Why do we use abstractions to model reality since they are not almighty and will work only if the conditions are right? We ultimately do so to split concerns among different people. By letting some people take care that the conditions for a given abstraction are supported we can assign some other people to the task of using that abstraction.
These two acts (taking care the conditions are met and using the abstraction) can then be geographically-spaced and time-spaced.
What if the abstraction stops working? Then someone should restore the conditions for it to work, if that someone is your own people then you might be able to fix it sooner than later, which is better, of course.
But this doesn’t mean that you need to have people for recreating all of the required conditions.
As long as you can presume such conditions are maintained by the system in the long term you can define them as “reliable infrastructure”. Which means : “I will spare with learning how to restore the nominal conditions of an abstraction for the sake of devolving more resources to using it”.

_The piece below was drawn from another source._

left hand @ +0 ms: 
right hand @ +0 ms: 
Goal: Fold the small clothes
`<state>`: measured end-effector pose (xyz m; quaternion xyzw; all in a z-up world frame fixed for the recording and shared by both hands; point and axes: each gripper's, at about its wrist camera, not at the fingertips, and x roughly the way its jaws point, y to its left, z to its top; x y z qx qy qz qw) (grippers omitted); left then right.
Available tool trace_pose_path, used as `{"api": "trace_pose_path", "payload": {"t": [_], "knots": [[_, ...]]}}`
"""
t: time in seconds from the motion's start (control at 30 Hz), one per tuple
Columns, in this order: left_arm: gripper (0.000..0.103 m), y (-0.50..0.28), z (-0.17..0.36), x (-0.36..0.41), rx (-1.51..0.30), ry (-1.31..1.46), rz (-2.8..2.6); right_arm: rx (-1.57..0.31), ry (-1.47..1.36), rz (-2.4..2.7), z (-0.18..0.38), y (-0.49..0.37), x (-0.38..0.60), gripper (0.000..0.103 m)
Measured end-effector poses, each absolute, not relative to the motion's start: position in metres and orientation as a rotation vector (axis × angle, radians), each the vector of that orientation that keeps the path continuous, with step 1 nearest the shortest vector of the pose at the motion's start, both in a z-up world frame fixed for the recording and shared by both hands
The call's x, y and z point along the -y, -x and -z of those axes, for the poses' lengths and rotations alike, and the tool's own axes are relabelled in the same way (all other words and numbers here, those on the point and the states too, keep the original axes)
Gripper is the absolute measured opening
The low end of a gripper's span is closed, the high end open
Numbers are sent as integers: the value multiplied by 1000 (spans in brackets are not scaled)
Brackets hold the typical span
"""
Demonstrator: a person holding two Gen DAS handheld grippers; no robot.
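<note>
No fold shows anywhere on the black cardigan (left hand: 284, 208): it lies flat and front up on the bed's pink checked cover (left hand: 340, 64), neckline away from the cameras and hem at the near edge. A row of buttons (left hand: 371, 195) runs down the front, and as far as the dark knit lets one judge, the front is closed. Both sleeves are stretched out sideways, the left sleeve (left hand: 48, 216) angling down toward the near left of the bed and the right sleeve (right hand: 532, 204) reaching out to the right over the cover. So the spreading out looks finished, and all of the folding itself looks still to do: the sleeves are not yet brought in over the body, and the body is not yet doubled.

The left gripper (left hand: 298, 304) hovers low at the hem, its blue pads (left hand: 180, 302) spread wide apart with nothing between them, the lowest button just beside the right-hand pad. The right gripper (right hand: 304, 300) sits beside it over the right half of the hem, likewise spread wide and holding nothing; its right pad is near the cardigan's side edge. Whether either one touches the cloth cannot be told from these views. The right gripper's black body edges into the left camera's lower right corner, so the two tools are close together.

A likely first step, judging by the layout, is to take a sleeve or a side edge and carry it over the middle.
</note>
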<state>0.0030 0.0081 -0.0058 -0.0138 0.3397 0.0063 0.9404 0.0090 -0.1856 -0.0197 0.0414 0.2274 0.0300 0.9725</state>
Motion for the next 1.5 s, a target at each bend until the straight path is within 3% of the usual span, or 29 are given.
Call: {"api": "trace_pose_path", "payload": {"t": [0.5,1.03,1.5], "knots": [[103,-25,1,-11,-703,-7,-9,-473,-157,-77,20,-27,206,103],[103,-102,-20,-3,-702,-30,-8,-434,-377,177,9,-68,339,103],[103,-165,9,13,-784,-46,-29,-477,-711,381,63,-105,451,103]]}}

You don’t need to have Java programmers who are also Electricians, nor Bakers. But since you are presumed to create your own networking infrastructure, you likely prefer to have programmers who know about what an MTU is.
If you can presume your networking as reliable infrastructure, you can spare with that requirement for your programmers.
One hardly presumes that the abstraction “I can obtain bread by using money” will ever break. But if it does, it is not because “abstractions are leaky”, but because abstractions do have conditions. The reliability of a system is the chance such conditions might fail.
(Later addition, forgot to add it at first)
My parents didn’t presume they would need a trained technician to print a document, since they got one at hand they could have their system meet the required abstraction conditions (changing the MTU of the pc to be smaller than the printer’s), but they could have stayed at their own abstraction layer by following the suggested solution which was included in the manual (error responses) return the printer and pick a new one.
Then again, this is hardly a surprise for anyone. To be forced to accurately ponder which layers to consider as fully reliable and adequate for a given project is a mainstay of technical and general planning.